Jennifer Donnelly and her gift for character development is remarkable. Even characters that only exist in Mattie Gokey's memories are exquisite. In her longing for her mother who died of breast cancer only a year before, was so easy for me (or anyone who has endured the hell that is cancer) to identify with Mattie's pain and suffering.
“I remembered her singing as she cooked. And standing downstairs in the root cellar in November, smiling at all the food she'd put up. I remember how she made us fancy braided hairdos and how she trudged through the winter fields on snowshoes to bring Emmie Hubbard's kids a pot of stew. I tried very hard to remember only the good things about my mama. To remember her the way she was before she got sick. I wished I could cut the rest out of me the way the doctor tried to cut the cancer out of her, but I couldn't. No matter how hard I struggled to keep my last images of her at bay, they came anyway."
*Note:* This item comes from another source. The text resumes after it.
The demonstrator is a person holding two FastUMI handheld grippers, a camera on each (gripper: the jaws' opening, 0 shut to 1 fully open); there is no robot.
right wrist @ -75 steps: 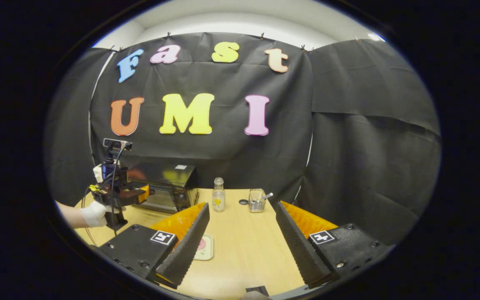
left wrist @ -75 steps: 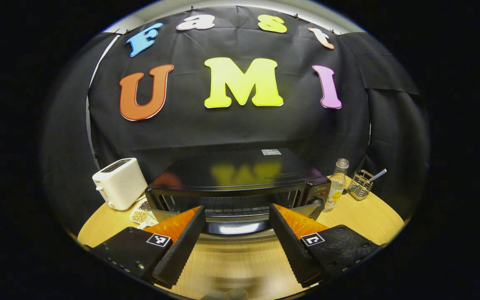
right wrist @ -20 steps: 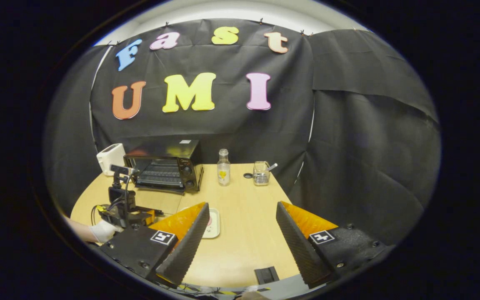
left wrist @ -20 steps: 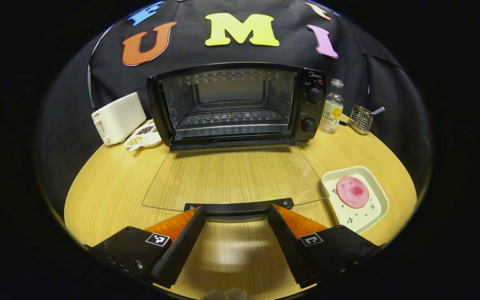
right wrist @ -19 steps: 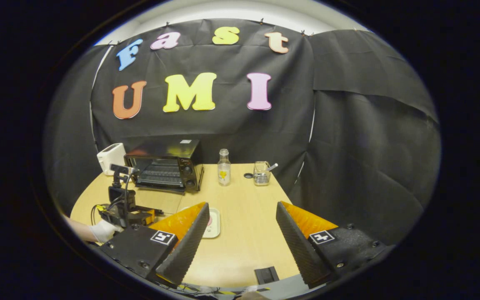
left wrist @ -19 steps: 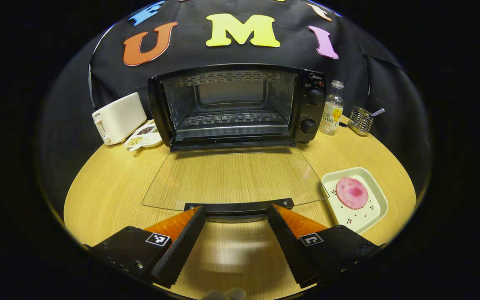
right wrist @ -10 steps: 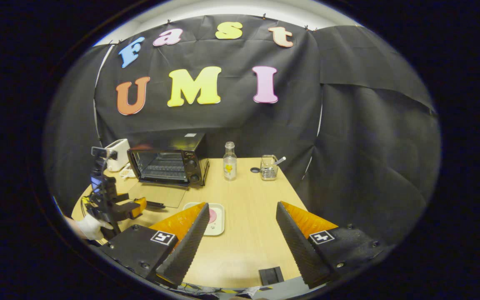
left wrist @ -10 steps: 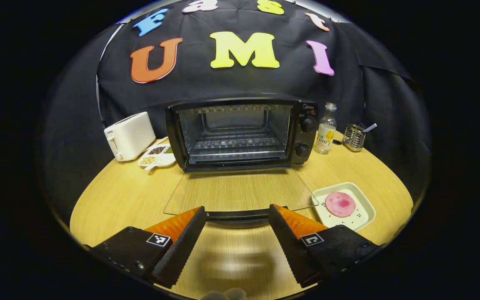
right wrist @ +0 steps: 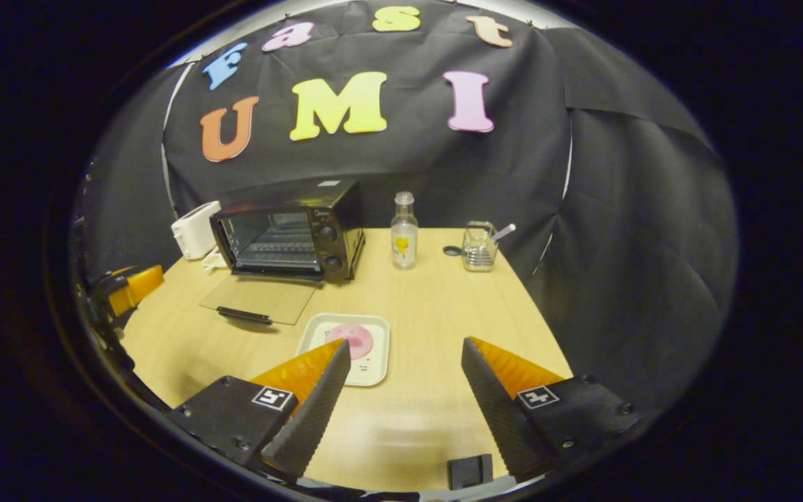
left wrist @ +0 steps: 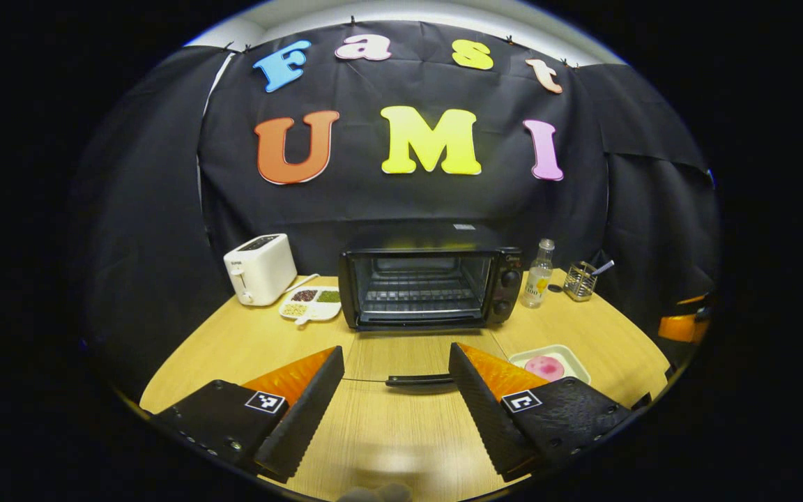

Mattie's memories of her mother and the warmth that her house once shared are palatable...I feel as if I know Mattie's mother, and her father is just as well-developed. Her sisters, friends, uncles, teacher, neighbors - each are critical pieces to the development of the plot and are so rich and dimensional, I would readily a novel written from the perspectives of each.
The murder-mystery surrounding Grace Brown is actually the least interesting sub-plot binding this novel together; this statement is meant as a complement to Donnely's writing. She's developed a cast of characters whose ordinary lives and struggles are just as gut-wrenching and page-turning as an action-packed murder mystery.
I loved, loved, loved the ending and how the plot was parceled neatly its well-wrapped package. Endings that tie to the beginnings always do me in...I love the small revelations I have during the moments after the last line of such books are read. Jennifer Donnelly did that for me, and that's why I'm giving this book a ten out ten stars and an exuberant "thumbs up".